Polynomial: Finding its value

Question

If $a-b=3$, $a+b+x=2$, then find the value of $(a-b)\left(x^3-2ax^2+a^2x-(a+b)b^2\right)$

I could only substitute the value of $a-b$ there. I seriously want to try as much as I can on my own but I don't even know where to start.

I tried WolframAlpha but it seems to mess up the polynomial completely.

Can someone please give me some two/three starting steps ?

EDIT:

I figured out that $$2a = 5-x$$And that $$a+b=2-x$$but am not getting the solution. Any further steps that may take to the solution are welcome.

Thanks a lot!

Answer 1

Set up the matrix below based on the givens of your problem.

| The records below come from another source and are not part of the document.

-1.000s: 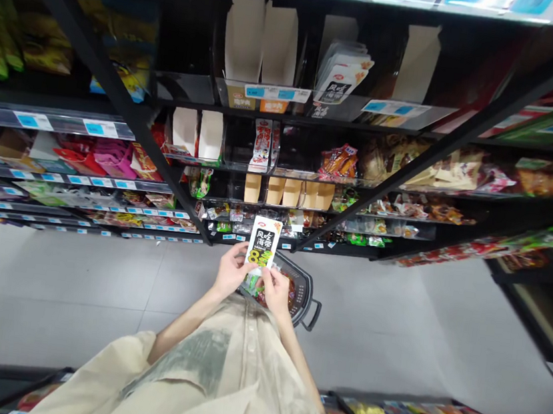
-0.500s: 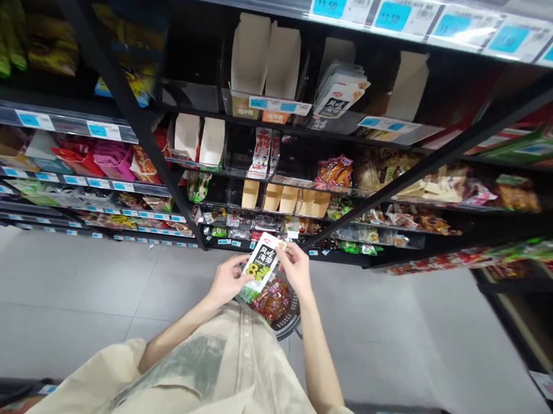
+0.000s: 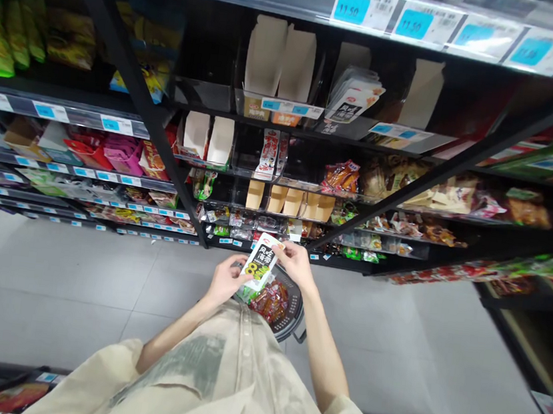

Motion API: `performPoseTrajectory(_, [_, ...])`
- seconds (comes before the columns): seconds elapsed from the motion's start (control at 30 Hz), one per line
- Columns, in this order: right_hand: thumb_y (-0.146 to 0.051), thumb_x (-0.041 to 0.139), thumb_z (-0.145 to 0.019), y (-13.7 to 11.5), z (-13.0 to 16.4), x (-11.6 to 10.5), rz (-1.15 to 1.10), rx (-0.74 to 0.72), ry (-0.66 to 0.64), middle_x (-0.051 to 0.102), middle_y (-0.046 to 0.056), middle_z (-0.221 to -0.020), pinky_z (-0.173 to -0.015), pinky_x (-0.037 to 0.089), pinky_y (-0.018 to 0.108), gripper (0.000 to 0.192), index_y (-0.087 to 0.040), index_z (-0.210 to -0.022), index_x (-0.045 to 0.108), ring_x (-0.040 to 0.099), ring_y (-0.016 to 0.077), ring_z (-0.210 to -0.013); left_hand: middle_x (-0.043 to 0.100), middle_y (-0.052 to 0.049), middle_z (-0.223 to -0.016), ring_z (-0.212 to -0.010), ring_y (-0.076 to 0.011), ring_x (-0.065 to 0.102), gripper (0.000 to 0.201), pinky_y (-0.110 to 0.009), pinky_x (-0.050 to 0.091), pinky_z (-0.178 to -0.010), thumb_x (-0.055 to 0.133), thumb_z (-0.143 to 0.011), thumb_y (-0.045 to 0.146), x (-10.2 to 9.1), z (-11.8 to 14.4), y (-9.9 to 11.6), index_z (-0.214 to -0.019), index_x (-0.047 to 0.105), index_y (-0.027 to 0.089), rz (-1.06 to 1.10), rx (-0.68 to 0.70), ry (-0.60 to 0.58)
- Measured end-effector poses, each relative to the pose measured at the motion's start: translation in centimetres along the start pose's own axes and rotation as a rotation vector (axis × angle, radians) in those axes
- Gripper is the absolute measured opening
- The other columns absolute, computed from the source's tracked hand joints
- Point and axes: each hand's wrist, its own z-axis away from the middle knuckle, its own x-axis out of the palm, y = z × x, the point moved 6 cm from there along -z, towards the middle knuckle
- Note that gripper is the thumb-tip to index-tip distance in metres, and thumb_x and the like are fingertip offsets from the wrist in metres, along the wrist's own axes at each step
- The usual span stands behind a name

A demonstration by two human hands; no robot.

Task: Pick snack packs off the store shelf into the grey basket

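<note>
A: Where is the packet?

B: Raised in both hands, above the dark basket, overlapping its near side from this view.

A: How does it lie from the fingers?

B: Between them. Its long axis slants, the top end leaning toward the right hand, the bottom end toward the left hand. Neither is nearer; both touch it.

A: And the fingers themselves?

B: Narrow, holding the packet: left thumb on its face near the lower left edge, right thumb at the upper right corner.

A: How does it look?

B: Flat and oblong, with a white border, a dark panel with white characters, and a big yellow-green 8 lower down.

A: Further out?

B: Wrapped brown snacks in the basket; well apart, on a shelf, a stack of similar packets.
</note>
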Motion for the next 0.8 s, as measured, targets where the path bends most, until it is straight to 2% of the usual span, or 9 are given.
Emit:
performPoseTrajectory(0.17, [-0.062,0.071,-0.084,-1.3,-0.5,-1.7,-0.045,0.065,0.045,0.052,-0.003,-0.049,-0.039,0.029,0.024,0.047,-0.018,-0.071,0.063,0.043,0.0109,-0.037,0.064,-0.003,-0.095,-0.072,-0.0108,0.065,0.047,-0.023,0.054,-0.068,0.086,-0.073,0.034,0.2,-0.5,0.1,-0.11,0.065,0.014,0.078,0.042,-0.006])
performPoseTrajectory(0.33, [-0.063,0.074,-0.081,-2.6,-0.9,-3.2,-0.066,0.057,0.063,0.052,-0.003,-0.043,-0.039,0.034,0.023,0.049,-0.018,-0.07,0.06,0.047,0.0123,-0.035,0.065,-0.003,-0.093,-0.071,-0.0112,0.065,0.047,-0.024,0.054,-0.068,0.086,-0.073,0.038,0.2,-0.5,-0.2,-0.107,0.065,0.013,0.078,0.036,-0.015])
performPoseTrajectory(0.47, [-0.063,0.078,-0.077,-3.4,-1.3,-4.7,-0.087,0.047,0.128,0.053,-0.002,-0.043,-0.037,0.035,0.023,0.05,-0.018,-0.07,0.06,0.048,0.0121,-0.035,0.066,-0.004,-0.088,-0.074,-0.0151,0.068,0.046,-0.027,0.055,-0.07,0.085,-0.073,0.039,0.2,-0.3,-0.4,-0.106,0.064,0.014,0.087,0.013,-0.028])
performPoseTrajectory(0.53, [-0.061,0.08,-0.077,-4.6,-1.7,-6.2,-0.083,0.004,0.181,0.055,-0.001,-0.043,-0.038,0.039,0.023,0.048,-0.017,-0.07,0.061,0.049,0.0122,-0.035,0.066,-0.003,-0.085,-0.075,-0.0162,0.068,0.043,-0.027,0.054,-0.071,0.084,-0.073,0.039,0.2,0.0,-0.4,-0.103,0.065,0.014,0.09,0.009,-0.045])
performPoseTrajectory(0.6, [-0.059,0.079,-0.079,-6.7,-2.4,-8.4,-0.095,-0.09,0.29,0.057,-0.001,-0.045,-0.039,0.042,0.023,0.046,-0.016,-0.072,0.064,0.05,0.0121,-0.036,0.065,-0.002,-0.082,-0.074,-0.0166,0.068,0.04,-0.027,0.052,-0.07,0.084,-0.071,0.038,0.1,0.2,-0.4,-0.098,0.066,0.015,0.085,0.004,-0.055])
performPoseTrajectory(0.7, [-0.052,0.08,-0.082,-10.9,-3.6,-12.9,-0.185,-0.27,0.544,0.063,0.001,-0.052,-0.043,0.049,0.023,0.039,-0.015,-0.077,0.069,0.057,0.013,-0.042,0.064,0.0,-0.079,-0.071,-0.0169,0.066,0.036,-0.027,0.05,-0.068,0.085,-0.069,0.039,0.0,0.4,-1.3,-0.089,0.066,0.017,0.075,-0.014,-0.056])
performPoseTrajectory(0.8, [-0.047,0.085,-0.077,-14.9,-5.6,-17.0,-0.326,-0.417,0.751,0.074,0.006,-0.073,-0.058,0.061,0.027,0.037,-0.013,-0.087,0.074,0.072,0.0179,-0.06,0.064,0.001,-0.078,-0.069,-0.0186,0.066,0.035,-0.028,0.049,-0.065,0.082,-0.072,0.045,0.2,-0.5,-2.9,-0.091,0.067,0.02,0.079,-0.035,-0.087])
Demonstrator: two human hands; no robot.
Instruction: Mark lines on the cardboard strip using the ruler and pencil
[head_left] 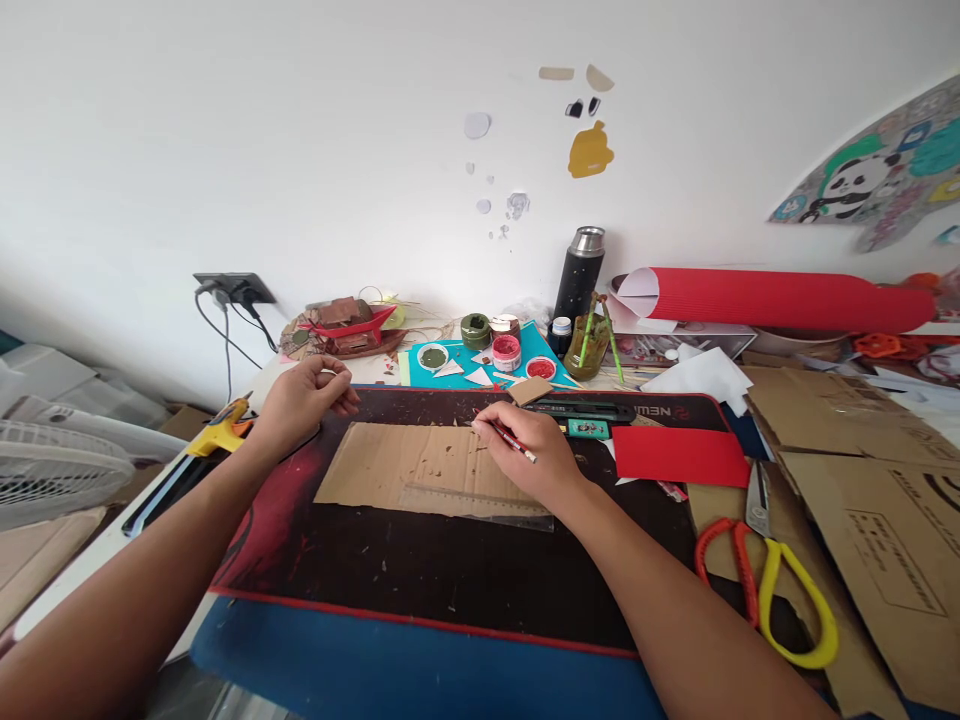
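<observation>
My right hand (529, 450) is closed around a pencil (511, 440), over the right part of a flat piece of corrugated cardboard (382, 465). A clear ruler (457, 500) lies along the cardboard's near edge, its right end reaching past it onto the dark desk mat (420, 570). Brown scraps are scattered over the cardboard. My left hand (307, 400) hovers beyond the cardboard's left end, fingers loosely bent and nothing visible in them.
Paint jars (506, 352), a black thermos (581, 275) and a model boat (349, 325) line the back. Scissors (757, 570), red paper (679, 456) and folded cardboard (885, 530) lie right. A yellow glue gun (221, 435) lies left, near a fan (56, 470).
</observation>
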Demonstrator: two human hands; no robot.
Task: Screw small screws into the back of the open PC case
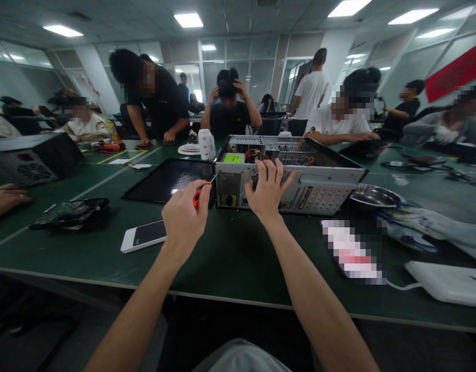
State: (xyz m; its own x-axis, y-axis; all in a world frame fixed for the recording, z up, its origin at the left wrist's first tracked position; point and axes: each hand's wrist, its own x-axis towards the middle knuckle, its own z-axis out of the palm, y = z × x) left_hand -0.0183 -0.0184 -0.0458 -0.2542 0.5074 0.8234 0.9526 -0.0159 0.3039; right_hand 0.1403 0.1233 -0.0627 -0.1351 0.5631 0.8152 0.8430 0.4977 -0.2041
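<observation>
On the green surface (238,263) an open computer case (288,175) lies on its side. The right hand (266,191) rests spread against its rear panel; the left hand (185,217) grips an orange-handled screwdriver (202,192) just beside it.

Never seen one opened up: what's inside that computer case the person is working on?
Inside the computer case you can see a box with a green label and orange wires. The right hand rests on the rear panel, whose wall hides the lower parts.
</observation>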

$$A = \begin{pmatrix}2{} & 0{} & 1{} & 5 \\0 &2 & 1 & -1\end{pmatrix}$$

Solve the matrix to get the following solution set:

$$\left\{(a, b, x)= \left(\left(\frac{5}{2} - \frac{x}{2}\right), \left(-\frac{1}{2}-\frac{x}{2}\right), x\right) \Bigg| x \in \mathbb{R}\right\}$$

So you can set $x$ to any real number to arrive at the values of $a$ and $b$ and your polynomial takes on an infinite number of values depending on the value of $x$.